Ofrecer una segunda vida a la lana que estaba destinada a acabar en la basura fue el germen que dio origen al proyecto que capitanean Cristina y Soledad Soberano. Dos artesanas ovetenses que han hecho del fieltro su buque insignia. "Nuestro producto es distinto. No hay mucho fieltro en el mercado, así que nos va bien", apunta Soledad.

Sentir pasión por lo que hacen es uno de sus secretos, y apostar por lo diferente, la clave de su éxito. "En Asturias, la lana de oveja se suele tirar, nosotras la rescatamos y la trabajamos.
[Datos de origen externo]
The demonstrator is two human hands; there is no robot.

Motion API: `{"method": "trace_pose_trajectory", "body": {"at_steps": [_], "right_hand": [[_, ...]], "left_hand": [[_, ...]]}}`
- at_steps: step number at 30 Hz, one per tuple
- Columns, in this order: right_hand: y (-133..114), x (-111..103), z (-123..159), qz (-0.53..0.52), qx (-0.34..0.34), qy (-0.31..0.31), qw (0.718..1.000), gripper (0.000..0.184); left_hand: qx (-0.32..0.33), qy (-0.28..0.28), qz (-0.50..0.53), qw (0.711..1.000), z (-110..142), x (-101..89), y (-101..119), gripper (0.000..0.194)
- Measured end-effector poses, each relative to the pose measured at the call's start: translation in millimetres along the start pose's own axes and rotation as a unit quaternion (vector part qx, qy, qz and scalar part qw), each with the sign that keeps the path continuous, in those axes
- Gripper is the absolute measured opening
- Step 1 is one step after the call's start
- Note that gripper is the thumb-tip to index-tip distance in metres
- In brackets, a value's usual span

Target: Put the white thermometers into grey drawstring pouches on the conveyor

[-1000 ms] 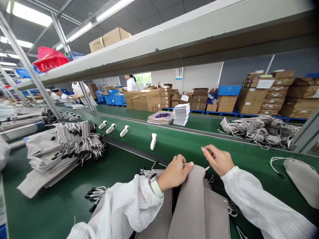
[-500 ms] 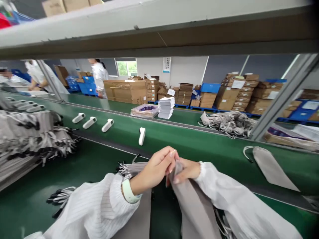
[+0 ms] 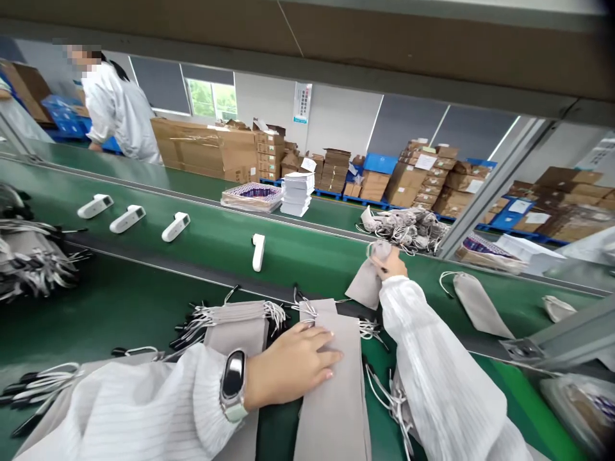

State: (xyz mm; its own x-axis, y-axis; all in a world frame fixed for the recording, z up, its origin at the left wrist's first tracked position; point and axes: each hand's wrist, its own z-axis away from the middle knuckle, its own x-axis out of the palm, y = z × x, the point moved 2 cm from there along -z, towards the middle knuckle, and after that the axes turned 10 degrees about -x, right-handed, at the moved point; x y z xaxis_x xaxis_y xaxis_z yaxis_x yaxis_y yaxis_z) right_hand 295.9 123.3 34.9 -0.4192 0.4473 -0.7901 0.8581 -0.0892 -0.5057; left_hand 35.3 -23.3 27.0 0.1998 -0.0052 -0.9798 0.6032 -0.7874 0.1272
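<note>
My left hand (image 3: pixel 295 360) lies flat with fingers spread on a stack of grey cloth pouches (image 3: pixel 336 416). Further forward, my right hand (image 3: pixel 393 264) is closed around a grey drawstring pouch (image 3: pixel 366 286) over the green belt; part of the pouch is hidden by the fingers. To the left of the stack under my left hand is another pile of pouches (image 3: pixel 235 320) with white cords and black cord ends. A single filled-looking drawstring pouch (image 3: pixel 478 304) rests on the belt to the right of my right hand.
Several white handheld devices (image 3: pixel 258 253) lie along the belt (image 3: pixel 307 246). Beyond it are a heap of corded pouches (image 3: pixel 406 227), a stack of white papers (image 3: pixel 296 194) and a patterned tray (image 3: pixel 252 195). A metal post (image 3: pixel 490 192) stands at right, and a shelf crosses overhead. A co-worker (image 3: pixel 118 109) stands far left.
My hands, together on a pouch before, have parted. The left came down onto the stack; the right moved forward and right to the belt with a pouch. The view has turned and tilted.
</note>
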Motion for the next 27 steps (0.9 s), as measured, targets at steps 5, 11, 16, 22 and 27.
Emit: {"method": "trace_pose_trajectory", "body": {"at_steps": [5,11,16,22,27], "right_hand": [[-5.2,32.2,13.2,0.066,-0.025,-0.074,0.995,0.061],[-64.3,28.9,36.2,0.005,-0.278,-0.206,0.938,0.033],[-97.8,41.2,80.3,-0.08,-0.35,-0.453,0.816,0.013],[-86.0,40.8,88.8,-0.14,-0.166,-0.611,0.762,0.023],[-91.3,32.1,92.3,-0.107,-0.253,-0.628,0.728,0.047]], "left_hand": [[-0.043,-0.053,-0.079,0.995,6.8,-10.9,12.6,0.024],[-0.098,0.015,-0.053,0.994,-5.1,-13.2,-2.2,0.026],[-0.136,0.054,0.038,0.988,-13.7,-1.4,-24.6,0.044],[-0.177,0.017,0.062,0.982,-17.6,14.7,-39.1,0.061],[-0.178,-0.031,0.126,0.975,-20.5,8.4,-38.1,0.054]]}}
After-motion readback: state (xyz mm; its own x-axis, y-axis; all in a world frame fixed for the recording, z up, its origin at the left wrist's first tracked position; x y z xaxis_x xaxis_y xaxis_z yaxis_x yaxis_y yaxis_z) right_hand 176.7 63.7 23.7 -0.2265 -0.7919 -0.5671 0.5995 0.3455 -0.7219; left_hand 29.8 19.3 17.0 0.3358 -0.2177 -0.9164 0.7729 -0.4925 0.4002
Es una tarea que nadie quiere hacer porque lleva horas de dedicación: hay que recogerla y lavarla hasta poder hacer fieltro o hilarlo para tejer".

Soledad Soberano recuerda sus primeras veces en el mercado, cuando solo gente de Canarias sabía de la existencia del jabón enfieltrado. "Eran los únicos que lo conocían y nos llamaba mucho la atención que se supiera tan poco acerca de esta técnica".
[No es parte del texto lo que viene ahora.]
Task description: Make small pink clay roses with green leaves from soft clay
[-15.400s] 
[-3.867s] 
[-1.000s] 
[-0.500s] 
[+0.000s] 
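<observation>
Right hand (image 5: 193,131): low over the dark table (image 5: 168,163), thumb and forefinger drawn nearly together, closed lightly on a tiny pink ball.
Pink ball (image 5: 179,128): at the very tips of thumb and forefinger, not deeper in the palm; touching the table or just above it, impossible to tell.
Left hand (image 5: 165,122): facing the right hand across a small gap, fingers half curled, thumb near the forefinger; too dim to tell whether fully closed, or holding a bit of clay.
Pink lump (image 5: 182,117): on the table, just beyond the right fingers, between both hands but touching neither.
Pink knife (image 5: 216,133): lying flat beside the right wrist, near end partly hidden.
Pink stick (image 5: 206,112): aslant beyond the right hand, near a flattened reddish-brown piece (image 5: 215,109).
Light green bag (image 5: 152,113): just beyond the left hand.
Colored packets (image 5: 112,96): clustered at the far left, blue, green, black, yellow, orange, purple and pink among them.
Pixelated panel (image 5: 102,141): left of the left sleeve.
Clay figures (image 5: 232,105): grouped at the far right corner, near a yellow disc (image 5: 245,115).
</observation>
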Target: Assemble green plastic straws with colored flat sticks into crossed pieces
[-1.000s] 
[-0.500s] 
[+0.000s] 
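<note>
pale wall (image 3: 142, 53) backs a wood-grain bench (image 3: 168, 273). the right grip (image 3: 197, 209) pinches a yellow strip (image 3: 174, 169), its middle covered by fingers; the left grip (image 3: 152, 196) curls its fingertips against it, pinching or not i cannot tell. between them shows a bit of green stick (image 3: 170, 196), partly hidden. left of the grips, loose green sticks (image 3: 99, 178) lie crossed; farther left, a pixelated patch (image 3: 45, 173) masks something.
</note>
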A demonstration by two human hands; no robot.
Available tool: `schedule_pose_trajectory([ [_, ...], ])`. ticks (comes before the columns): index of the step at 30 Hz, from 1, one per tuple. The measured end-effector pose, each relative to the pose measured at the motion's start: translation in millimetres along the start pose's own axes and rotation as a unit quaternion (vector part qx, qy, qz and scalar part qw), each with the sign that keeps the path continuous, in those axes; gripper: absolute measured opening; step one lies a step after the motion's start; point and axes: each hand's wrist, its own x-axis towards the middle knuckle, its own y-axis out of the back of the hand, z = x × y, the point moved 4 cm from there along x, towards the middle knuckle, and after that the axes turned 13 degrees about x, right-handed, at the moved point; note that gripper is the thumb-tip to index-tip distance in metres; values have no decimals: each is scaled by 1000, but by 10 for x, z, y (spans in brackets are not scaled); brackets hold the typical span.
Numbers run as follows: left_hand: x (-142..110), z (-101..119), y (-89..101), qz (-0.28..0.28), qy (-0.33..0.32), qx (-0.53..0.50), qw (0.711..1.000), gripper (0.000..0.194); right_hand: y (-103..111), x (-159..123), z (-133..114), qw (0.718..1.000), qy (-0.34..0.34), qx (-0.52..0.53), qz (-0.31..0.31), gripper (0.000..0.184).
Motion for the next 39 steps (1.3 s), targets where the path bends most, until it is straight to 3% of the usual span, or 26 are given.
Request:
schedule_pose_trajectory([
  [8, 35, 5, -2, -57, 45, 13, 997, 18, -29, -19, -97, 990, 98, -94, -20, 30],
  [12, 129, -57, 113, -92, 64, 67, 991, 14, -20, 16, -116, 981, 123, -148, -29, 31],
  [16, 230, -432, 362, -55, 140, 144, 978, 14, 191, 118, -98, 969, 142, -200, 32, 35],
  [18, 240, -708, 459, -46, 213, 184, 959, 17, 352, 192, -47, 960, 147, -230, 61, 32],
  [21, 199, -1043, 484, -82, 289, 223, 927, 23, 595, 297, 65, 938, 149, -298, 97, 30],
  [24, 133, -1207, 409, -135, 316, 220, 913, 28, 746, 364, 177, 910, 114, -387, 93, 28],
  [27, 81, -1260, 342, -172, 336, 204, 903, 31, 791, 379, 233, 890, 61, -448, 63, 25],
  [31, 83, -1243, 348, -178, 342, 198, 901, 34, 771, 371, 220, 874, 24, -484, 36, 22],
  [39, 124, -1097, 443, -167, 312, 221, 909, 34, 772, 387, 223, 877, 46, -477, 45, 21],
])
Filosofía de proximidad, tomando el kilometro cero como referencia para ofrecer al cliente un producto respetuoso con el entorno. "Poco a poco vamos buscando cosas originales, sobre todo en lo relacionado con los olores, ya sea con lavanda, naranja, manzana, romero", indica la artesana. El puesto desprende esencia a lavanda, o naranja, "ese es el que más compra la gente, huele superrico, es fresco, es una pasada. La lavanda a la gente le encanta o le repele", recalca la artesana.

Productos locales y originales, de esos que solo se encuentran en un mercado donde las esencias, los sonidos y las texturas acompañan un buen paseo por la capital.